Tutorial - Object Tracking Pipeline

Goal

After this tutorial, you can track objects across video frames using detection + association. You will build a tracker from scratch, then compare it with production-grade trackers.

Prerequisites: Object Detection, basic Python and NumPy.

Time: 60-90 minutes.

Step 1: Set up and load video

We need a video with multiple moving objects. You can use any video — a dashcam clip, drone footage, or your webcam.

import cv2
import numpy as np
from ultralytics import YOLO
 
# Download a sample traffic video (or use your own)
# https://motchallenge.net/data/MOT17/ has standard benchmarks
VIDEO_PATH = "traffic.mp4"  # replace with your video
 
cap = cv2.VideoCapture(VIDEO_PATH)
total_frames = int(cap.get(cv2.CAP_PROP_FRAME_COUNT))
fps = cap.get(cv2.CAP_PROP_FPS)
width = int(cap.get(cv2.CAP_PROP_FRAME_WIDTH))
height = int(cap.get(cv2.CAP_PROP_FRAME_HEIGHT))
print(f"Video: {width}x{height}, {fps:.1f} FPS, {total_frames} frames")
cap.release()

Step 2: Run YOLO detection per frame

First, detect objects in every frame independently. No tracking yet — just raw detections.

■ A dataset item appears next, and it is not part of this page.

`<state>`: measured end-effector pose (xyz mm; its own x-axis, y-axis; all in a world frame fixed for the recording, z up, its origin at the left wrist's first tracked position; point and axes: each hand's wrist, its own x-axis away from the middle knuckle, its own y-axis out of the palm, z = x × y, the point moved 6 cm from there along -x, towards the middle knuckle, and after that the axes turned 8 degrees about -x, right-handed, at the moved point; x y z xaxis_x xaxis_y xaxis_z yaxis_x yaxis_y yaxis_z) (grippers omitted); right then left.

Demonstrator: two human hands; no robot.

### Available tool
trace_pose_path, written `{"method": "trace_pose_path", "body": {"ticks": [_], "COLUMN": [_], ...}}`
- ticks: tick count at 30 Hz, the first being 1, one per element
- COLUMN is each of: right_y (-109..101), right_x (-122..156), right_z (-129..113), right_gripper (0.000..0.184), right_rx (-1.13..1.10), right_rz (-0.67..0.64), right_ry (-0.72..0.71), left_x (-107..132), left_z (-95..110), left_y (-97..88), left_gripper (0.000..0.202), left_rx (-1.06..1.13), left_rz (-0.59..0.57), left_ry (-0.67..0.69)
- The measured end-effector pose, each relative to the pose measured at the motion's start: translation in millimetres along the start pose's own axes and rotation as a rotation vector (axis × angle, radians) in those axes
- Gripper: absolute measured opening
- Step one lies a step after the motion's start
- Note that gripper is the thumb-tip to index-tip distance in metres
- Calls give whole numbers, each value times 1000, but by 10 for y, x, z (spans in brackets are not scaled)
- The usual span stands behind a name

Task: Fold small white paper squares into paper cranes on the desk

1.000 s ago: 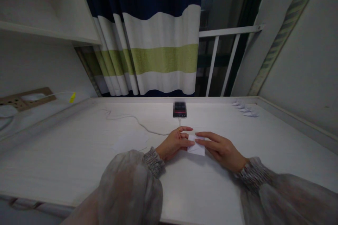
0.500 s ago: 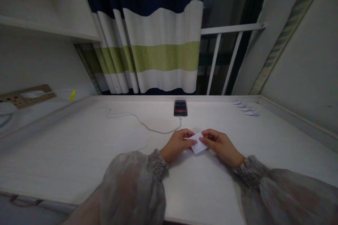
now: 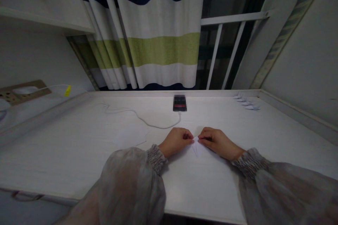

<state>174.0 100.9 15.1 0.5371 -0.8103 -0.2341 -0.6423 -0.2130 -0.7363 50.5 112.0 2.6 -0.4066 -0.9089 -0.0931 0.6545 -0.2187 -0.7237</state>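
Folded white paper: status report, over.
Left hand and right hand both pinching folded white paper. Paper tapers downward in view. White cable beyond, not touching paper.

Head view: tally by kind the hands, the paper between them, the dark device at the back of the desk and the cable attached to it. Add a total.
Hands: 2 (left hand, right hand)
Folded paper: 1
Dark device: 1
Cable: 1
Total: 5
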Motion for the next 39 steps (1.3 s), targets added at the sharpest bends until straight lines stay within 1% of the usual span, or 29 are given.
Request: {"method": "trace_pose_path", "body": {"ticks": [3, 7, 12, 15, 19, 22, 24, 27, 32, 36, 39], "right_y": [14, 31, 51, 49, 54, 61, 59, 61, 66, 75, 77], "right_x": [0, 5, 35, 67, 113, 145, 155, 157, 150, 140, 140], "right_z": [-71, -114, -173, -226, -277, -300, -299, -281, -260, -278, -264], "right_gripper": [18, 19, 18, 20, 25, 28, 28, 28, 24, 23, 23], "right_rx": [100, 156, 177, 192, 203, 242, 264, 259, 213, 194, 176], "right_rz": [-6, -14, -63, -79, -107, -135, -150, -184, -209, -204, -178], "right_ry": [-94, -154, -240, -319, -413, -460, -454, -405, -323, -296, -271], "left_x": [0, 21, 90, 135, 186, 225, 247, 263, 249, 250, 274], "left_z": [11, 76, 224, 259, 271, 289, 299, 303, 288, 307, 341], "left_y": [-14, -36, -57, -40, -30, -56, -72, -78, -35, 13, 32], "left_gripper": [11, 12, 15, 17, 18, 19, 18, 16, 23, 21, 25], "left_rx": [-26, -111, -370, -458, -509, -556, -583, -603, -636, -684, -677], "left_rz": [-8, -53, -67, -93, -150, -164, -172, -185, -157, -120, -145], "left_ry": [21, 91, 313, 402, 447, 460, 460, 444, 406, 423, 459]}}
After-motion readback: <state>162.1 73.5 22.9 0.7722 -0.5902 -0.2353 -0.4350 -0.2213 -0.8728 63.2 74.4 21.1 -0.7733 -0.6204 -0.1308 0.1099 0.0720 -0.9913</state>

model = YOLO("yolo11n.pt")  # nano model for speed
 
def detect_all_frames(video_path, model, conf=0.3, max_frames=None):
    """Run detection on every frame.
    Returns: list of frame detections.
    Each element: list of [x1, y1, x2, y2, conf, class_id].
    """
    cap = cv2.VideoCapture(video_path)
    all_detections = []
    frame_idx = 0
 
    while True:
        ret, frame = cap.read()
        if not ret:
            break
        if max_frames and frame_idx >= max_frames:
            break
 
        results = model(frame, conf=conf, verbose=False)[0]
        frame_dets = []
        for box in results.boxes:
            x1, y1, x2, y2 = box.xyxy[0].tolist()
            c = float(box.conf[0])
            cls = int(box.cls[0])
            frame_dets.append([x1, y1, x2, y2, c, cls])
 
        all_detections.append(frame_dets)
        frame_idx += 1
 
    cap.release()
    return all_detections
 
detections = detect_all_frames(VIDEO_PATH, model, max_frames=300)
print(f"Processed {len(detections)} frames")
print(f"Frame 0: {len(detections[0])} detections")

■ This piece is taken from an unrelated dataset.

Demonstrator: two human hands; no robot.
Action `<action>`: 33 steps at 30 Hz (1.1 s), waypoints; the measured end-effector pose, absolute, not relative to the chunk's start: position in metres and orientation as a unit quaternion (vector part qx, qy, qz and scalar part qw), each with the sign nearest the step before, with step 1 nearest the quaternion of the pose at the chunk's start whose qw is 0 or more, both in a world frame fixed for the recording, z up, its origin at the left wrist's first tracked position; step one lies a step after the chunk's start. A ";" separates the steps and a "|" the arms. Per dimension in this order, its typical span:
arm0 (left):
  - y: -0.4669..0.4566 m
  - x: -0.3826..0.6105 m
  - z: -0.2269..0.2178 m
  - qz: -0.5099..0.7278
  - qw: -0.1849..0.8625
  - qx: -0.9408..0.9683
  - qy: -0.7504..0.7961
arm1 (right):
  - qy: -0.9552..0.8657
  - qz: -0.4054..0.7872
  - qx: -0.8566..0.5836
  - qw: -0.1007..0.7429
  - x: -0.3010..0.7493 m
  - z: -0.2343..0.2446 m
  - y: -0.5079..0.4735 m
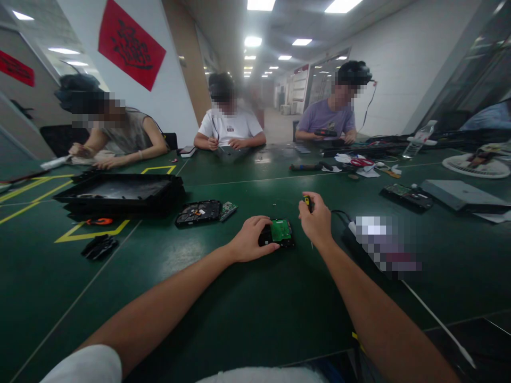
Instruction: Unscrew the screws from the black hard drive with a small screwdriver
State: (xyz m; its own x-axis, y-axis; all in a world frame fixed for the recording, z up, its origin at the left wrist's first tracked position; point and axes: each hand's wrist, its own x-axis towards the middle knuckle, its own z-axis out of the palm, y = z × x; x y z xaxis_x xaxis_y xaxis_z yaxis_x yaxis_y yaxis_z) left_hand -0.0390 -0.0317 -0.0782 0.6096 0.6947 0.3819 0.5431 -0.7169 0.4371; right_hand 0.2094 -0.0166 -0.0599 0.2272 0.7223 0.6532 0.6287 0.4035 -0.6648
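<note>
A black hard drive with a green circuit board [282,230] lies board side up on the green table in front of me. My left hand [254,238] grips its left end, thumb along the near edge and fingers over the far one. Just right of the drive, my right hand [315,221] is closed around a screwdriver [307,201] with a yellow and black handle. Its thin shaft points down towards the table, apart from the drive. Beyond my left hand are an opened hard drive [198,212] and a loose circuit board [228,210].
Stacked black trays [120,194] stand at the left, with a black crumpled item [99,247] nearer me. A pixelated device with a cable [437,322] lies right of my right arm. Farther right are another drive [407,197] and a grey box [465,194]. Several people sit around the table.
</note>
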 end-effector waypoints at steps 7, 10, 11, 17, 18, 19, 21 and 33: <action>0.005 -0.042 -0.069 0.281 0.266 0.830 0.401 | -0.559 0.194 -0.655 0.470 0.218 -0.083 -0.005; 0.041 -0.035 -0.072 0.248 0.226 0.825 0.455 | -0.557 0.197 -0.660 0.463 0.220 -0.090 -0.002; 0.053 -0.032 -0.073 0.248 0.217 0.822 0.463 | -0.558 0.199 -0.661 0.460 0.221 -0.091 -0.002; 0.113 -0.008 -0.077 0.231 0.182 0.813 0.502 | -0.567 0.208 -0.661 0.446 0.222 -0.095 0.000; 0.119 -0.006 -0.078 0.229 0.179 0.812 0.506 | -0.567 0.209 -0.661 0.444 0.223 -0.095 0.000; 0.125 -0.004 -0.079 0.227 0.176 0.810 0.511 | -0.568 0.210 -0.661 0.444 0.223 -0.096 0.000; 0.134 -0.001 -0.082 0.226 0.173 0.809 0.515 | -0.568 0.212 -0.661 0.443 0.224 -0.096 0.000; 0.147 0.010 -0.086 0.198 0.193 0.849 0.450 | -0.564 0.217 -0.658 0.449 0.225 -0.099 0.001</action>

What just happened: We ran YOLO independently on each frame. Each detection is a bounding box with confidence and class. But there are no IDs — the same car might be detection #3 in frame 1 and detection #7 in frame 2. We have no way to know they’re the same object.

Step 3: Implement IoU tracker from scratch

The simplest possible tracker: match detections between frames by how much their bounding boxes overlap.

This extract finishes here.